Pflaumenbaum wurde gerne in der chinesischen Kunst mit „Alt-Scharf“ und „Kalt-Geschmackvoll“ dargestellt. Der von chinesischer Malerei geprägten japanische Maler Rosetsu 長沢芦雪 hat ein ausdrucksstarkes Bild von einem Pflaumenbaum gemalt. Alt, der Stamm fast zerfressen von Insekten, scharf gebogen wächst der Zweig Richtung Himmel. Kalt, farblos wirkt der Baum aufrichtig treu auf der Erde. Ein Geschmack von einem aufrichtigen Menschen!

Das ist die Sprache von einem chinesischen Pflaumenbaum. Ein alter Baum gewinnt durch das lange Leben die Distanz zur phänomenalen Welt. Mit dieser Distanz beobachtet der Baum die Vergänglichkeit und Sentimentalität. So werden die Augen scharfsinnig und kalt mit Geschmack. Unberührt nimmt der Baum Anteil an unser Leben in der Stille. Dieser Widerspruch macht einen Pflaumenbaum liebenswürdig, einem Menschen menschlich und eine Kunst lebendig.

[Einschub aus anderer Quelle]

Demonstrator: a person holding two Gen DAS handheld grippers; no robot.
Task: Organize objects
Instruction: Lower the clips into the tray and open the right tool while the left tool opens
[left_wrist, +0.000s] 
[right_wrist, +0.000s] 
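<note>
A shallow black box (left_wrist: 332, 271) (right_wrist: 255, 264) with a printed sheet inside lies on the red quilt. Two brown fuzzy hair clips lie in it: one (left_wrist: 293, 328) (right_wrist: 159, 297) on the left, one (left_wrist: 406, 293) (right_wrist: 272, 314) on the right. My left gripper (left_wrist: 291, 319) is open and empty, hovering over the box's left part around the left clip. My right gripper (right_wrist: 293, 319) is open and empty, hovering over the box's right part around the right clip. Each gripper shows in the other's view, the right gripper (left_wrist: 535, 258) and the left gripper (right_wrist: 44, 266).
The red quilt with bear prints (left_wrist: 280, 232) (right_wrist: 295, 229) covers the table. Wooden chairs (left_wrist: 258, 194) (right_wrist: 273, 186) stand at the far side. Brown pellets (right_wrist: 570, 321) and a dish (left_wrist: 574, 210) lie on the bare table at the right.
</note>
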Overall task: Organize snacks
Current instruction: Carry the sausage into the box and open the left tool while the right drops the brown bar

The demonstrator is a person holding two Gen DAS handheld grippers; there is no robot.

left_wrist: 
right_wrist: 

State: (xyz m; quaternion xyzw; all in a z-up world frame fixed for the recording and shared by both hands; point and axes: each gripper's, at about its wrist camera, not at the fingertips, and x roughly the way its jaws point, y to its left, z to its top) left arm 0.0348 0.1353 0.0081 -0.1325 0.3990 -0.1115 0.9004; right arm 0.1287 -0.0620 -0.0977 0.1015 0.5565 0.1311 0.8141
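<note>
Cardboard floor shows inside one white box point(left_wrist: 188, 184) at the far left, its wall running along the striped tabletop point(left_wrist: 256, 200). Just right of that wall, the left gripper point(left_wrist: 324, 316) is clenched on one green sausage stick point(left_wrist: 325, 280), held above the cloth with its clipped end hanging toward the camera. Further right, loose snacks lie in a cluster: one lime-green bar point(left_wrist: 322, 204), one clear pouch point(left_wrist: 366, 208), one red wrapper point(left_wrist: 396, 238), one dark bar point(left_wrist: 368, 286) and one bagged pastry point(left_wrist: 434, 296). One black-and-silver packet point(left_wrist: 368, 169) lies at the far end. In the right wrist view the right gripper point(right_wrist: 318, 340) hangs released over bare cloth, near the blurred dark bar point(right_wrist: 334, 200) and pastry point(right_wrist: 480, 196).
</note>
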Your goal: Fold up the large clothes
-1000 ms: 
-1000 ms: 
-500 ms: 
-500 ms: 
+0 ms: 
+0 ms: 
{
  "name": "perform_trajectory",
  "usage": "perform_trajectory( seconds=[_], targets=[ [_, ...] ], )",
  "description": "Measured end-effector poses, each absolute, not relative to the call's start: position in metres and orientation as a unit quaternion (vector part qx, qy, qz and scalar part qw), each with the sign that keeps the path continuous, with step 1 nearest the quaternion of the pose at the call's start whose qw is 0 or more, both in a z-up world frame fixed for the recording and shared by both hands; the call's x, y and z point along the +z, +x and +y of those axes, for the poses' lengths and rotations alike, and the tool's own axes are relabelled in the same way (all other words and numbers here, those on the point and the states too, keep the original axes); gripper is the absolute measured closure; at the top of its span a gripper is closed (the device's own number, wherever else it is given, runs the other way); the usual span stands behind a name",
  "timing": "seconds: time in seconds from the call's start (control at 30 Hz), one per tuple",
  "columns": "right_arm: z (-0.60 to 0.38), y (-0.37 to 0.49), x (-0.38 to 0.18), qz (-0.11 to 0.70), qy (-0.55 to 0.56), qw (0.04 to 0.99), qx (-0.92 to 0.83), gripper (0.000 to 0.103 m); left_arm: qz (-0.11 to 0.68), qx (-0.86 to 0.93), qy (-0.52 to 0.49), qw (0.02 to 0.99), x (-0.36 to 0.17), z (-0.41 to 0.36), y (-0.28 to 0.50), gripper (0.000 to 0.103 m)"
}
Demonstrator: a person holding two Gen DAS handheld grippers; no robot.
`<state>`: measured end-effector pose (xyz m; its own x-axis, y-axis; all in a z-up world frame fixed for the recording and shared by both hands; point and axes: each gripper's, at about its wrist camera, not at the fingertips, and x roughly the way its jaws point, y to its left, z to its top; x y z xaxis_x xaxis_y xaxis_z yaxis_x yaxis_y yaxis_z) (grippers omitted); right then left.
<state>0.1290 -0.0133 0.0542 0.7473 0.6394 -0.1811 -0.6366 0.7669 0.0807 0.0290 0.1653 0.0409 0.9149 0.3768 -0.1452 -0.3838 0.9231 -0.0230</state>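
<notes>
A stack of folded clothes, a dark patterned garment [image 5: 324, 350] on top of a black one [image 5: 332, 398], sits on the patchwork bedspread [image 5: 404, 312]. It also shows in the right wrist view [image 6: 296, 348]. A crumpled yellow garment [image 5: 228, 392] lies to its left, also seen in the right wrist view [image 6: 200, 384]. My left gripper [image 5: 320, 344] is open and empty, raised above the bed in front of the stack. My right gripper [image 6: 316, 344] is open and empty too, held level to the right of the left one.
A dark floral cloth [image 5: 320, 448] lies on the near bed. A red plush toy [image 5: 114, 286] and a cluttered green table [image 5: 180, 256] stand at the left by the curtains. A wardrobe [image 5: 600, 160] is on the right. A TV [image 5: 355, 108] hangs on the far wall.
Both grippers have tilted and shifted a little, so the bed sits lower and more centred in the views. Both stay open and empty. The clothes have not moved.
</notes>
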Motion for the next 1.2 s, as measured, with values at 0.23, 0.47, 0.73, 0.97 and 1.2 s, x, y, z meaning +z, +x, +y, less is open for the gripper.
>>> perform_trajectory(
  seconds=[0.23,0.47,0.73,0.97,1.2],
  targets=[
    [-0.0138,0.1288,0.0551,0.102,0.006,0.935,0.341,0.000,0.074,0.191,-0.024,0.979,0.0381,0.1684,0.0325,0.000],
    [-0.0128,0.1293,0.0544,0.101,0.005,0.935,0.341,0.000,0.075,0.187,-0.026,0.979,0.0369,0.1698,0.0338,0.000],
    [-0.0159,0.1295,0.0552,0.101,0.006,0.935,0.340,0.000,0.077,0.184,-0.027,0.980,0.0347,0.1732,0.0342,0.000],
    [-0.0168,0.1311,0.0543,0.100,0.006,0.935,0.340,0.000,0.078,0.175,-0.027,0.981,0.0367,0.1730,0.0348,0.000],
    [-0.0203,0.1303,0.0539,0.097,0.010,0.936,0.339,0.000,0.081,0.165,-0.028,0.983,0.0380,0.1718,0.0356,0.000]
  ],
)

Diese Ästhetik ist gegründet in alter chinesischen Kultur. Alt, das Alte bedeutet nicht das Vergangene oder das Sterbende, sondern das Zeitgefühl über die Zeit. Eine Zeit, die nicht vergänglich ist, die einfach Zeit ist. Dort unterscheidet sich die chinesische Ästhetik zur japanischen Wabi-Sabi. Alles Vergängliche, das bedeutet das Schöne, das Reiche, das Einsame oder das Freie kehren immer wieder zurück zum Null-Punkt – Zeitlosigkeit. Das ist ein Ausdruck zu Ping-Dan – reines Sein.